▸ Problem details: Keep the images out while you set down the data exactly.

** Opening Data block block **

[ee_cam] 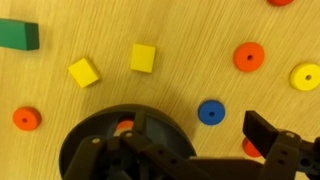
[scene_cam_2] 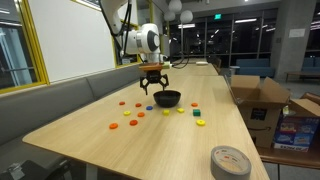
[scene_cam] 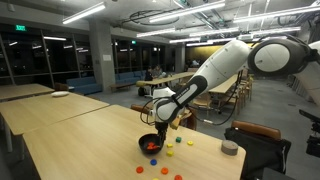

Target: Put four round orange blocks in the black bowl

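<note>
Pincer (scene_cam_2: 153,88) spread wide above black bowl (scene_cam_2: 167,101); orange block (ee_cam: 124,126) inside

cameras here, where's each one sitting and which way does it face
Exterior view: beside the table, looking across it at the black bowl; the whole arm and gripper show.
Exterior view: at the table's near end, looking along it at the black bowl; gripper and part of the arm show.
Wrist view: looking straight down; open gripper over the black bowl.
Shared: all three show the black bowl.
</note>
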Robot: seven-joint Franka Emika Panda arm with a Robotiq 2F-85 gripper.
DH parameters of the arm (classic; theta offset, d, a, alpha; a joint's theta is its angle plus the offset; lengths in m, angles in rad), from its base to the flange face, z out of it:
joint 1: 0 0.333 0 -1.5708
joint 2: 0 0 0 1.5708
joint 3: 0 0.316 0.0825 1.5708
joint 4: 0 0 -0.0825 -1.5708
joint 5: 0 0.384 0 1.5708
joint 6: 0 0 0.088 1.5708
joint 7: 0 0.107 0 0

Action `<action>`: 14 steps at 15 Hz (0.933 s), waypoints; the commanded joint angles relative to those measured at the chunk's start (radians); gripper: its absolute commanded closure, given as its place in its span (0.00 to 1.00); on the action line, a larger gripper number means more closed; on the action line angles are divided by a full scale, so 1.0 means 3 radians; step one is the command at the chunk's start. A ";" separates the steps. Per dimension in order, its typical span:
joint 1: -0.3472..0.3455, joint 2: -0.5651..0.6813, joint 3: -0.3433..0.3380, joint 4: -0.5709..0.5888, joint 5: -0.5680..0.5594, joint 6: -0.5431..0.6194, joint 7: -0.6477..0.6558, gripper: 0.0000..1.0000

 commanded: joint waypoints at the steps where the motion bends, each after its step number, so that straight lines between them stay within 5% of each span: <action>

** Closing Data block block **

▸ Finished exercise:
[ee_cam] 
[scene_cam_2] 
[scene_cam] 

Target: Put four round orange blocks in the black bowl

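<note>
Pincer (scene_cam_2: 153,88) spread wide above black bowl (scene_cam_2: 167,101); orange block (ee_cam: 124,126) inside

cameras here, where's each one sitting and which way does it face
Exterior view: beside the table, looking across it at the black bowl; the whole arm and gripper show.
Exterior view: at the table's near end, looking along it at the black bowl; gripper and part of the arm show.
Wrist view: looking straight down; open gripper over the black bowl.
Shared: all three show the black bowl.
</note>
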Robot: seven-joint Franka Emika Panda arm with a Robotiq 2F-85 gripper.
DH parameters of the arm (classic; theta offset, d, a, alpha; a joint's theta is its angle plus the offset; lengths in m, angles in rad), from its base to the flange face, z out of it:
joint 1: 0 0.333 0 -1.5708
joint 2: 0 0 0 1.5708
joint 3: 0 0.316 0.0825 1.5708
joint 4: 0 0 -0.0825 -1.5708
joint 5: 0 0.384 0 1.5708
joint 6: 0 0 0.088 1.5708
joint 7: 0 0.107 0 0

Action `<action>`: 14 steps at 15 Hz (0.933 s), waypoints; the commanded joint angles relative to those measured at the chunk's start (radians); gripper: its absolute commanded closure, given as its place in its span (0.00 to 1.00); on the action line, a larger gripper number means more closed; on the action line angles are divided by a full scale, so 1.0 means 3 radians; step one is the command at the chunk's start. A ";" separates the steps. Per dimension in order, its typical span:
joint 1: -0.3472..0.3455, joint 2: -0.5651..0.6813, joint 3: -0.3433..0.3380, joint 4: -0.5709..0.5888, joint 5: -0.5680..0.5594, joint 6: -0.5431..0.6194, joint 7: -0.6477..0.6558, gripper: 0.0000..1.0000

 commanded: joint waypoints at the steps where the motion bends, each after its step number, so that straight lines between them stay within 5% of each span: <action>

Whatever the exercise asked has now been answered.